Repeat exactly, and only, the lines of the entries below from the one with "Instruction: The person" through the one with "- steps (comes", both ends included.
***
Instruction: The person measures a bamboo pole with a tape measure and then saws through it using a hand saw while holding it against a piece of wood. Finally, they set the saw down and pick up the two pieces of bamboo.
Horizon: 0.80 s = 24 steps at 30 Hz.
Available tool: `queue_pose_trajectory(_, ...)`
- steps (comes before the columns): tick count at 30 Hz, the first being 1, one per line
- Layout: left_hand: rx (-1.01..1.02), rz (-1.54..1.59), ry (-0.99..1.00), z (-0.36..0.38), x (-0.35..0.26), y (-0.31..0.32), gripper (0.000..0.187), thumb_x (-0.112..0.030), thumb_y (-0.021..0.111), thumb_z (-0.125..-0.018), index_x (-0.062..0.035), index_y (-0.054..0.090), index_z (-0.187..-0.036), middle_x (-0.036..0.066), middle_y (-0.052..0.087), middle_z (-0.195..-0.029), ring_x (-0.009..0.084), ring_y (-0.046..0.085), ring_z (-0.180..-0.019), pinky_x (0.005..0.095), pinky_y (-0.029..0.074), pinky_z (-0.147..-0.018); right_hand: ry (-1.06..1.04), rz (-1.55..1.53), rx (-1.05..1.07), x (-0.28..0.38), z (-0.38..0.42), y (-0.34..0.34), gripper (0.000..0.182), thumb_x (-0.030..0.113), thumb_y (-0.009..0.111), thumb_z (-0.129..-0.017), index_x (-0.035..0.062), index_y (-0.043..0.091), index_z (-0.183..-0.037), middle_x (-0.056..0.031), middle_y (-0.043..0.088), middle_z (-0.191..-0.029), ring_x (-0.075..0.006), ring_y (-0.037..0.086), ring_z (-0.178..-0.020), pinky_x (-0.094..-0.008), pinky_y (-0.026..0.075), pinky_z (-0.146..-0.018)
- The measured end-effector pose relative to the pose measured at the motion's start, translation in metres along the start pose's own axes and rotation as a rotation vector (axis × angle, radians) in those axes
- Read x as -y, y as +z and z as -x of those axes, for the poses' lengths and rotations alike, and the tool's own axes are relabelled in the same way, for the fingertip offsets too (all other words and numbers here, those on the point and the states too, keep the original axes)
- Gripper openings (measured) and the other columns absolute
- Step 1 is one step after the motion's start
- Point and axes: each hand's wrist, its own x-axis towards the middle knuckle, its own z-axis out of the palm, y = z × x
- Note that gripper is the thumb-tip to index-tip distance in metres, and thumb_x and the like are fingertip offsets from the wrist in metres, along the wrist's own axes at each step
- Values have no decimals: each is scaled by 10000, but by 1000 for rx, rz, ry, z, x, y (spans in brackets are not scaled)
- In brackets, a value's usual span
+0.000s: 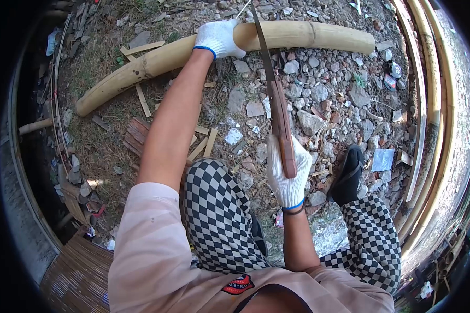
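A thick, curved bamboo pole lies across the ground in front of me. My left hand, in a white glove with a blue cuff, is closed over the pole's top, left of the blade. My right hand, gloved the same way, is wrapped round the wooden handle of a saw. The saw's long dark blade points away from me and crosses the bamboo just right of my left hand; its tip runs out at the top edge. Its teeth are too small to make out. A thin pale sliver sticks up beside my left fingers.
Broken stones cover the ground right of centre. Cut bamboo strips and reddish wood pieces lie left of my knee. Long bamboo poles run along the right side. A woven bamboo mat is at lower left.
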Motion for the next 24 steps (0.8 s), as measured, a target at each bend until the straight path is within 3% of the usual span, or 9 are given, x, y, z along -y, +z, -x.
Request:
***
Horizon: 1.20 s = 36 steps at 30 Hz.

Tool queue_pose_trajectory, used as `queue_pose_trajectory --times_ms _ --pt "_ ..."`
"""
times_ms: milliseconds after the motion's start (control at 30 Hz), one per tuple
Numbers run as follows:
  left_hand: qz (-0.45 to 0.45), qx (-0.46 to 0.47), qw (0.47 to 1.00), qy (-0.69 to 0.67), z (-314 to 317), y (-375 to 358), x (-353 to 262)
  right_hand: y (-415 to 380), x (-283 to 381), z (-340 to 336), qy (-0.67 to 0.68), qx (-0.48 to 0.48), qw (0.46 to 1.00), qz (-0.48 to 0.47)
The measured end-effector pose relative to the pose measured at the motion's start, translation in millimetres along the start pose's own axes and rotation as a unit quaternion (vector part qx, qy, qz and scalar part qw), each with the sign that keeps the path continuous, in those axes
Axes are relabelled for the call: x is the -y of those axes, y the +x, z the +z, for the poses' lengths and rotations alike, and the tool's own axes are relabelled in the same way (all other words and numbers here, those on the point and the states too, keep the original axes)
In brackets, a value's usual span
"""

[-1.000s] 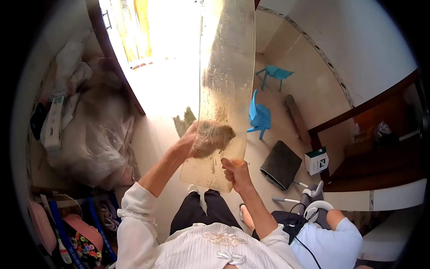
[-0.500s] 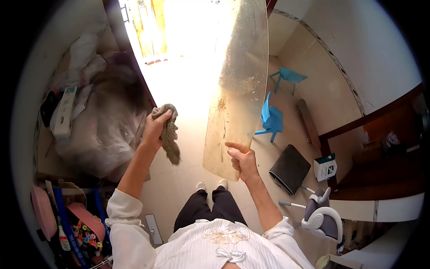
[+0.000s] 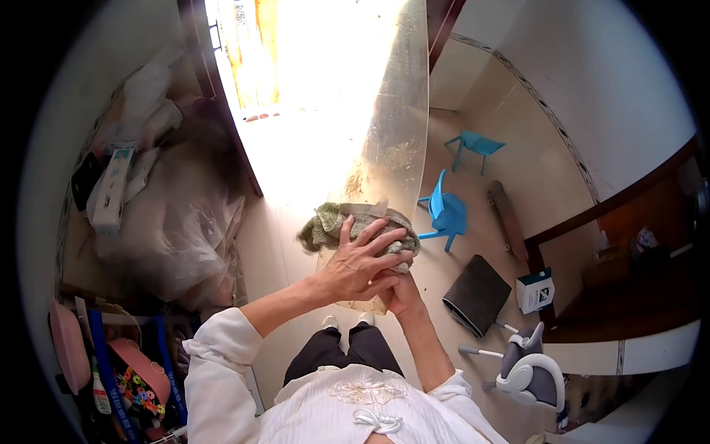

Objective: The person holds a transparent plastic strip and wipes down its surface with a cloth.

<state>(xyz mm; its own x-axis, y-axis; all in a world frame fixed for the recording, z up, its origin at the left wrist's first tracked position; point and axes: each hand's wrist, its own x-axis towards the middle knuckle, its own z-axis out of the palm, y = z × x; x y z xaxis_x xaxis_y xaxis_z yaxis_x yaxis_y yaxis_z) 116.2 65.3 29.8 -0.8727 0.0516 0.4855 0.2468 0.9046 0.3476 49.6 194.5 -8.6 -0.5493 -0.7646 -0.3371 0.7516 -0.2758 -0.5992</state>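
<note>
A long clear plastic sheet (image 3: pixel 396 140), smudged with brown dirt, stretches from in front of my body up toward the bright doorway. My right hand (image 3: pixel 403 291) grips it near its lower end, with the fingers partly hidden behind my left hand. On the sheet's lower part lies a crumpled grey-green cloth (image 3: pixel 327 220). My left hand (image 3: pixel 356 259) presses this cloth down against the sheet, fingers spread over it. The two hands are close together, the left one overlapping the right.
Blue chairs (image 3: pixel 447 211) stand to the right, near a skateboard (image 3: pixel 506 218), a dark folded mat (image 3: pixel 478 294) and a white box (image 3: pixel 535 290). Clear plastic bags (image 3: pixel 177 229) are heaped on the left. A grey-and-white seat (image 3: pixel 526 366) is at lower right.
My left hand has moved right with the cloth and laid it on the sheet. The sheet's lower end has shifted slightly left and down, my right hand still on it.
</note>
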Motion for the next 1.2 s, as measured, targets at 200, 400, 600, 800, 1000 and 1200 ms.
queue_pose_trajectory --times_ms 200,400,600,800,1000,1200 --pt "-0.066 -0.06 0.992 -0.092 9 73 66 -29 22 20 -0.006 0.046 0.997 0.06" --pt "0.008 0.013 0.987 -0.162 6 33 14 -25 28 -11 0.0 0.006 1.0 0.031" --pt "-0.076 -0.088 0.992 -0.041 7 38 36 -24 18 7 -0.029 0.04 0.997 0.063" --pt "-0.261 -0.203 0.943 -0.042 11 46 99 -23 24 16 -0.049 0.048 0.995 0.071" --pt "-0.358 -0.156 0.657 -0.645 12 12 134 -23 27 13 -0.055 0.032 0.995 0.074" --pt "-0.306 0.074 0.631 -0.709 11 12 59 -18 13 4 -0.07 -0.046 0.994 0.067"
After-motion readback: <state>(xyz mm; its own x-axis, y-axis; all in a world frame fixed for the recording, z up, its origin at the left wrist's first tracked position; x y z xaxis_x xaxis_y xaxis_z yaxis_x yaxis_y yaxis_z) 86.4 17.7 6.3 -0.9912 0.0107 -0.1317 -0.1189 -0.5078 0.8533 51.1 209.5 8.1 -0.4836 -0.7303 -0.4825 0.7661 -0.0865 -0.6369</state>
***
> SOLVED EXERCISE
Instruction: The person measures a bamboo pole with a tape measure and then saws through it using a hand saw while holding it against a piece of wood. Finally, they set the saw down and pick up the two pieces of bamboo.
Horizon: 0.80 s = 24 steps at 30 Hz.
Available tool: `queue_pose_trajectory(_, ...)`
- steps (comes before the columns): tick count at 30 Hz, the first being 1, one per line

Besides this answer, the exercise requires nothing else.